Ni el calor ni la ascensión a pie frenaron a Thérèse, de 60 años, que vino de Perpignan, cerca de la frontera con España, para visitar a su nieto, y no quiso perderse la apertura del emblemático monumento parisino.

“Quería participar en este momento de alegría. Casi estoy llorando, pero es de felicidad. Después de estos meses difíciles esto es una gran emoción”, dice a la AFP. “Voy a subir despacio… y si no llego hasta arriba no importa”, agrega la mujer.

Durante los ocho primeros días de apertura, los visitantes pueden llegar únicamente hasta el segundo piso -de los tres- del monumento, a condición de subir a pie los 674 escalones. Un esfuerzo que no los desalentó.

“!Vamos a eliminar todo lo que comimos durante el confinamiento!”, dice entre risas Marie, una joven treintañera, que sube las escalinatas de dos en dos y admira París libre de la nube de polución que en tiempo normal oculta el paisaje.

Los primeros cinco minutos del ascenso son fáciles pero al llegar al primer piso muchos tienen que tomarse una pausa para recobrar el aliento.

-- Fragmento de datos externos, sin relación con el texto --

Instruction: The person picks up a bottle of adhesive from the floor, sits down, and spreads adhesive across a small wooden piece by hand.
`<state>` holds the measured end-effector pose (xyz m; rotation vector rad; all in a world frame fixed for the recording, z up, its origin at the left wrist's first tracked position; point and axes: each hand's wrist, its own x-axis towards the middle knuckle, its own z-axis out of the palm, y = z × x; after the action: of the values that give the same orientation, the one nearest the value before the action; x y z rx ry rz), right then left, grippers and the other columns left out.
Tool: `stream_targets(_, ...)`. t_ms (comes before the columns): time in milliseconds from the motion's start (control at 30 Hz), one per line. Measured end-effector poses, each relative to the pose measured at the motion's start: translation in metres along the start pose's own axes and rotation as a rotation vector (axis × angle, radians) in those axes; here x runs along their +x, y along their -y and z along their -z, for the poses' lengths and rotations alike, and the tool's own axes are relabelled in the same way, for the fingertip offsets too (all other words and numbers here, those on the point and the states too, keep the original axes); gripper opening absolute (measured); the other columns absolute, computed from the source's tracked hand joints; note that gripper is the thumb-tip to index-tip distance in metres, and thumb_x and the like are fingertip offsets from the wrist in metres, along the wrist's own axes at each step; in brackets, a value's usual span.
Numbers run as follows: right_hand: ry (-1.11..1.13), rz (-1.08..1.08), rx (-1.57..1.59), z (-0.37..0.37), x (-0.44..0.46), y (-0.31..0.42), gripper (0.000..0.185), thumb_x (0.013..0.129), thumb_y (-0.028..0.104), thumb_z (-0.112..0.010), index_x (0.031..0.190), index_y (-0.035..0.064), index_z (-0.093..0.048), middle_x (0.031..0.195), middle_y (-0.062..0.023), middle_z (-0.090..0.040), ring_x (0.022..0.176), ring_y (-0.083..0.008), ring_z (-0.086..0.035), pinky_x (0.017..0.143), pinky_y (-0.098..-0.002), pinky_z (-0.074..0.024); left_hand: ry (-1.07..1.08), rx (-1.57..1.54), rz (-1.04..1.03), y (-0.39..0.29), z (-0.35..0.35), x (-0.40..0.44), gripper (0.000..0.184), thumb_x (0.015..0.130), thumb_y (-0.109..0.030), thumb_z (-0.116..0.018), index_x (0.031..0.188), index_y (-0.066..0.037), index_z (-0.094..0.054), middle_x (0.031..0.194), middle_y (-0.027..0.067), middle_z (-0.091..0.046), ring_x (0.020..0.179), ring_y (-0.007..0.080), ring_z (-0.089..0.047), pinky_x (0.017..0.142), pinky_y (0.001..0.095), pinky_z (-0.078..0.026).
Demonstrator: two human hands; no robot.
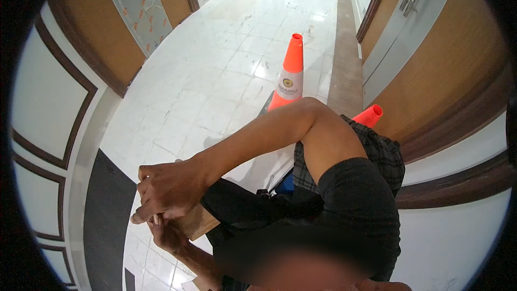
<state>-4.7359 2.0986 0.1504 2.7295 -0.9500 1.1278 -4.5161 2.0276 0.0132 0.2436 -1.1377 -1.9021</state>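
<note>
My right arm, in a short black sleeve, reaches across to the left of the view. My right hand point(175, 189) is closed, its fingers curled down over my left hand. Just below it, my left hand point(168, 234) is also closed, fingertips meeting those of the right. A small pale bit shows between the fingers, too little of it to name. Beside the left hand and wrist is a brown, flat-sided piece that looks like wood point(199, 223). My right hand hides part of it, and I cannot tell whether either hand grips it.
An orange traffic cone point(293, 56) with a white band stands on the white tiled floor point(215, 75) ahead. A second cone point(370, 115) shows behind dark checked cloth point(385, 148). Wooden doors point(431, 70) and panelled walls point(46, 97) line both sides of the corridor.
</note>
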Motion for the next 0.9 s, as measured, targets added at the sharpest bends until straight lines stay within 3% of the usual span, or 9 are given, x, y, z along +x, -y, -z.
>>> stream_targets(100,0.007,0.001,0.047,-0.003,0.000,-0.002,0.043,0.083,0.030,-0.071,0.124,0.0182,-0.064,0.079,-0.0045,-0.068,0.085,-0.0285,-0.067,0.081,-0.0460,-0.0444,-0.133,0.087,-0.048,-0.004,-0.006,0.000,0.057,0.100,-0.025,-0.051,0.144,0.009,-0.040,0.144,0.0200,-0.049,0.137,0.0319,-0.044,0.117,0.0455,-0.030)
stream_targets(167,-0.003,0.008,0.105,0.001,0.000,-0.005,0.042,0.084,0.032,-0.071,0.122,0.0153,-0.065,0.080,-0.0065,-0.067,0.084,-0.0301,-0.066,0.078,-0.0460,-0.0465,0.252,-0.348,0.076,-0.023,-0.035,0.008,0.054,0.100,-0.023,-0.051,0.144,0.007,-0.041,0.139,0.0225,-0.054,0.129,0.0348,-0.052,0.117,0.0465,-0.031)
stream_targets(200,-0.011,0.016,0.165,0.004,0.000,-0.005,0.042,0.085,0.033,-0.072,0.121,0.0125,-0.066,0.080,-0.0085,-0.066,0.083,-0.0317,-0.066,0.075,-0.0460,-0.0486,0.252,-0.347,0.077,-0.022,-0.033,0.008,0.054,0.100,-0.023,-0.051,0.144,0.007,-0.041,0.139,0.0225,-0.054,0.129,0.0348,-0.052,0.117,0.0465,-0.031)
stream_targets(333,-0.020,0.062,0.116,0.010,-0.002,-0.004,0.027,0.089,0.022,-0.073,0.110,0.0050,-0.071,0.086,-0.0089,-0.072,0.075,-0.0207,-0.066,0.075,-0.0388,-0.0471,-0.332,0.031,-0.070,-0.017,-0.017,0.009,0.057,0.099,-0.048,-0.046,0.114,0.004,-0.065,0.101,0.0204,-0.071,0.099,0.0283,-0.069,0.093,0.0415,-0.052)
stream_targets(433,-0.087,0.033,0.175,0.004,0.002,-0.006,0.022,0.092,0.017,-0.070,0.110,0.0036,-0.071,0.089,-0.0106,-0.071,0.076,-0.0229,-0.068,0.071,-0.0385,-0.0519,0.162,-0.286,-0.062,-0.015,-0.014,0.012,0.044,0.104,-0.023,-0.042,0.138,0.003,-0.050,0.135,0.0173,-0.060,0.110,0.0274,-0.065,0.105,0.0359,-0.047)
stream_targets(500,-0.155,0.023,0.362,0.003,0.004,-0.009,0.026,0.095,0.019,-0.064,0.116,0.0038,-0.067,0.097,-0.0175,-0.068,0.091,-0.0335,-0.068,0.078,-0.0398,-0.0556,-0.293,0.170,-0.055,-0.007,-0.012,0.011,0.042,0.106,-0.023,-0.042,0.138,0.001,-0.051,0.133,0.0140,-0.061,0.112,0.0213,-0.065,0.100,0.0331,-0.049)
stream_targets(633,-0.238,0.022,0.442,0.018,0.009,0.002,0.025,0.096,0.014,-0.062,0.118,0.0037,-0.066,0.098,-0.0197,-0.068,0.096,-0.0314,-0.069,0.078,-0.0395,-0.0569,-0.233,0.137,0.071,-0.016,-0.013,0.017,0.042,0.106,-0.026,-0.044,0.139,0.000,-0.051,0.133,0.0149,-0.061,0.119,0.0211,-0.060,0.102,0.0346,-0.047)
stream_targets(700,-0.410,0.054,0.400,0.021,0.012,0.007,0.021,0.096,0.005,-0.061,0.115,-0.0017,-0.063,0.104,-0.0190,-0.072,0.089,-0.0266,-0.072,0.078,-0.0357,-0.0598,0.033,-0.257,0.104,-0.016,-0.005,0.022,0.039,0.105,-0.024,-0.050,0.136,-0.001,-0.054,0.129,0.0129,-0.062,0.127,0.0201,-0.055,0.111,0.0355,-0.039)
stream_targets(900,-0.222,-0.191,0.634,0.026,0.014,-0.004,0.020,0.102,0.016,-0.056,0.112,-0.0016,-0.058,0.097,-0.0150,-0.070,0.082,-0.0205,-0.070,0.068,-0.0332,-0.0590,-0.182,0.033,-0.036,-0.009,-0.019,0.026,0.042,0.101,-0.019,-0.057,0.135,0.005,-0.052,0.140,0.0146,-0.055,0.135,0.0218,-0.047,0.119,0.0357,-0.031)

Si la situación sanitaria lo permite, los ascensores reabrirán en julio, excepto aquellos, más pequeños, que llevan hasta la cumbre de la torre de 324 metros de altura. Todo ello para garantizar una distancia segura entre los visitantes y limitar el riesgo de infección.

Con el mismo objetivo, la empresa que gestiona el monumento colocó en el suelo marcas de color azul, con las que invitan a las personas a mantener al menos 1,50 de distancia entre ellas. 

El cierre de la Torre Eiffel, el más largo desde la Segunda Guerra Mundial, provocó pérdidas de nueve millones de euros al mes (10,1 millones de dólares), según Patrick Branco Ruivo, el director general de la sociedad que gestiona el monumento construido en 1889.